Ей удалось и на протяжении всего празднества избегать какого бы то ни было общения с ним, если не считать краткого обмена взаимными любезностями. Во время свадебного пира это оказалось тем проще, что мужа и жену усадили по разным концам стола, а сам этот стол был в длину как хорошее грузовое судно. Не испытала Верран никаких трудностей и во время танцев, потому что Грижни не танцевал, а бальный зал оказался такой длины, что она в нем едва не заблудилась. Во время чтения поздравительных стихотворений, речей и приветствий ей удалось уединиться со стайкой хихикающих ровесниц в особой горнице с окнами на канал, в котором свершались последние девичьи ритуалы. Верран удалось растянуть эти ритуалы надолго, а пока она занималась этим, гости проследовали за герцогом в знаменитый сад с павлинами, общий чертеж которого имел правильную геометрическую форму. Уже настал ранний вечер, когда она наконец очутилась рядом с мужем на большом, обитом шелком диване, или, вернее, на садовой скамейке, потому что именно в саду давали представление под названием «Маски супружества, или же Принуждение к добродетели». Выбор пьесы показался ей нарочитым и, пожалуй, несколько безвкусным. Но ее автором был сам герцог, воспевший добродетель, которою не обладал сам.

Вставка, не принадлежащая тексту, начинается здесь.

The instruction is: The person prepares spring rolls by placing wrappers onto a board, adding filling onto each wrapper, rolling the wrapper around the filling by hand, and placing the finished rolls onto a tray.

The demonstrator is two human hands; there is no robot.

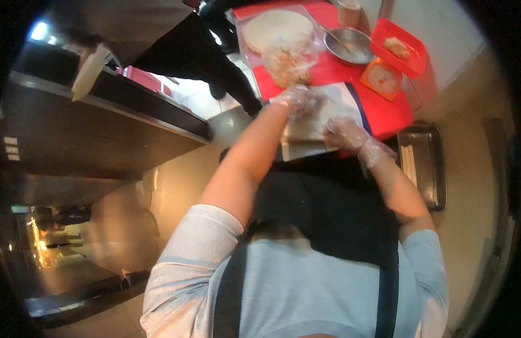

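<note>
A person has both hands over a white mat (338, 108) with a blue edge. The mat lies on the near end of a red table (397, 115). Both hands wear thin, clear gloves.

The left hand (297, 101) is at the far left part of the mat, just beside a clear bag (288, 59) with orange and brown bits in it. Its fingers are blurry, so I cannot tell if they are spread, pressed together or pinching something. The right hand (346, 134) is at the near right part of the mat, with its fingers toward the middle. I cannot tell if those fingers pinch anything.

Past the bag is a big, round, pale stack (277, 29) on a clear sheet. To its right is a metal bowl (359, 55) with a spoon (335, 36) leaning in it. A cup (349, 13) is behind the bowl. A red tray (416, 55) with a lump of food (397, 48) is next to an orange scale (381, 80).

Low on the right, a metal tray (439, 169) has long white sticks (408, 164) in it. Another person's leg (215, 62) is across the table's left side.
</note>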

Заходящее солнце придало дополнительную прелесть спектаклю. Небо было безоблачно, а в воздухе ни ветерка. Лишь дальний грохот грома напоминал гостям на свадьбе о том, что грозовые тучи насильственно удерживаются от наступления на небо над городом. Сидя справа от Верран, Фал-Грижни следил за представлением с невозмутимым видом. Сидящий слева от Верран герцог также проявлял меньше интереса к спектаклю, чем следовало ожидать от автора пьесы. Глаза его высочества смотрели исключительно на надушенный носовой платок. Зрачки герцога были расширены, дышал он судорожно и с хрипами. Верран с удивлением посматривала на него.
Наконец герцог почувствовал на себе ее взгляд и, в свою очередь, посмотрел на нее.
— Эх, моя дорогая, — уныло заметил он. — Вижу, что вам не по вкусу моя пьеса. Но в ней содержится урок, который каждой невесте следует принять близко к сердцу!
— Весьма поучительный урок даже для той, которая не нуждается в подобных поучениях. Поучительный хотя бы из-за его авторства, которое само по себе является символом добродетели.
Ответ Верран свидетельствовал лишь об отменном аристократическом воспитании, однако герцогу он явно пришелся по душе.